If I Saw the Devil doesn't have a single thought in its blood-splattered head that isn't borrowed from The Last House on the Left, at least it delivers its hackneyed lesson with some style, as Kim's direction has a sleekness that's creepily at odds with his bluntly depicted carnage. A knife fight inside a moving cab, shot with anxiously circling camerawork, is a visual tour de force. Yet Kim isn't interested in having his aesthetics speak to his material's critique of violence, and thus his revelry in depravity—the camera's gaze rarely turning away from murder and sexual assault—winds up trying to elicit excitement and entertainment from (and confer legitimacy upon) the very activities the story supposedly condemns. Consequently, the film is just hypocritical exploitation, which might still be acceptable—exploitation, by definition, need not be morally upstanding or insightful—if the action weren't so draggy and rote, full of grisly butchery that vainly strives to shock. Identification with Kyung-chul doesn't in any way complicate or electrify what amounts to a roundelay of increasingly numbing nastiness, and though both Lee and Choi are suitably intense, their characters remain nothing more than stock horror-action archetypes designed to function as vehicles for the film's pedantic notions about the across-the-board blindness that results from eye-for-an-eye justice.

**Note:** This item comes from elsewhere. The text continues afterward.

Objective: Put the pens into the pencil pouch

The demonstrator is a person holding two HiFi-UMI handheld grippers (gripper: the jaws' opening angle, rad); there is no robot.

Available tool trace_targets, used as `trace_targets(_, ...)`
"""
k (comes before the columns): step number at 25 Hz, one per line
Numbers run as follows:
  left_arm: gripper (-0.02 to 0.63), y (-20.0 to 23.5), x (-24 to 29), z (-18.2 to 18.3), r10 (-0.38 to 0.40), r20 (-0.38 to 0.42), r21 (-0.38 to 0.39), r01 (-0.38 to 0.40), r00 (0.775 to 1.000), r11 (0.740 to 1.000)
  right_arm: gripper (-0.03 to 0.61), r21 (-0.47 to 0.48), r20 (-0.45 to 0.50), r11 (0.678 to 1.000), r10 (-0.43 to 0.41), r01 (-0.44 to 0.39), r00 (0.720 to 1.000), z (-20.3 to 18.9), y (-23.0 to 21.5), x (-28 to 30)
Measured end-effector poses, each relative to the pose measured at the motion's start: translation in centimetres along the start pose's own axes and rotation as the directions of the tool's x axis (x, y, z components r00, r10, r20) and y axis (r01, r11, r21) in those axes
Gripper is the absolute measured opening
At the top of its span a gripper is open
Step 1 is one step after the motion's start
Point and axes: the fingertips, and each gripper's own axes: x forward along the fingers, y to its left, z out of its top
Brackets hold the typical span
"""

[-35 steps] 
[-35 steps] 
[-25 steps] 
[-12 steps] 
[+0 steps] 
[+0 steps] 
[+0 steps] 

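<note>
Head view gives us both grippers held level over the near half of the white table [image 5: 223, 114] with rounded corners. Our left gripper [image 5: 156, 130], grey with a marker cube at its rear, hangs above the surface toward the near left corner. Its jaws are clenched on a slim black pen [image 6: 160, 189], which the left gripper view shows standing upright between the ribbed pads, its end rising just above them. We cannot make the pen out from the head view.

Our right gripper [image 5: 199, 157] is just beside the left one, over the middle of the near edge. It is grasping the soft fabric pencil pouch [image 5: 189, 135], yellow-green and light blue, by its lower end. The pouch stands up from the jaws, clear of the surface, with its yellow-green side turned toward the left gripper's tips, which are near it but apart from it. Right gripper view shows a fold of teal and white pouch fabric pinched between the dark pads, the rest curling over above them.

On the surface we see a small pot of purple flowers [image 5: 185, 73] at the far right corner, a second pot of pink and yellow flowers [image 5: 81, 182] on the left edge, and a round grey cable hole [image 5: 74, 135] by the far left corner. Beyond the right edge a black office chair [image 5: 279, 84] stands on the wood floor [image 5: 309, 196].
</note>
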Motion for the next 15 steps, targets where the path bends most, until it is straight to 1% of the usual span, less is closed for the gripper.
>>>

  • Director(s): Kim Jee-woon
  • Screenplay: Park Hoon-jung
  • Cast: Lee Byung-hun, Choi Min-sik, Oh San-ha, Chun Kook-haun, Chun Ho-jin, Kim Yoon-seo, Choi Moo-seong, Kim In-seo
  • Distributor: Magnet Releasing
  • Runtime: 141 min.
  • Rating: NR
  • Year: 2010


Comments

rado on March 1, 2011, 07:08 AM

Hello,

I saw "I Saw the Devil" and have to disagree. Firstly, it is NOT hypocritical or exploitative—not sure how one can get such impression? Yes it plays with exploitation but is most definitely not what you describe as a mindless thrill ride. It's too disturbing to be that. Every bit of violence hurts very hard and is very far away from entertainment. I saw it as an attack to the police procedural TV shows—respectively all contemporary culture. There, we watch mechanically the connect-the-dots plot and the wicked crimes from a glamourous glass wall that gives us a sense of security and numbs our senses. That is exploitation.

"I Saw the Devil" has traction, real consequences for all characters and the idea that we, as spectators, are doing exactly what the depraved agent does. Wielding the almighty power of the remote control, just like his GPS, to restart the horror again and again, in order to fill in the void in our thrill-less white-collar lives. Remember, Korea is an extreme case of capitalist over-achievement aspirations. Kim Ji-woon is nothing but a genius blocker, the moving car panorama being exceptional indeed. But why was this directed so masterfully? Because it makes you sit up and pay attention.

The ending is also perfect: there are no super-humans or superheroes, only a manufactured idea from media, imagination or religion.

Regards.

Gregory on March 2, 2011, 05:07 PM

I agree with rado.

Beyond that, I think its so masterfully made that I couldn't care less about how deep the film's intellectual or moral concepts run. Though I certainly thought the film carried plenty of moral weight simply by following through on its riveting cat and mouse structure.

In the end though, who cares? I Saw the Devil is a movie, I think, that is meant to be felt, and I felt it.

Glenn Heath Jr. on March 3, 2011, 12:00 PM

rado—I watched I SAW THE DEVIL back in November, so my memory is a bit fuzzy, but I honestly remember thinking the film doesn't have anything on its mind, let alone all the points you found in it. I think Nick's review points to the film's relentless repetition of violence and how silly it all becomes during the grueling duration. This film is at least 30 minutes too long, and the pacing is sluggish at best during the second half. I liked certain bits, especially the opening, but it didn't work as a critique of anything for me. I know our very own Simon Abrams is a huge fan of the film, so it seems to be splitting critics down the middle.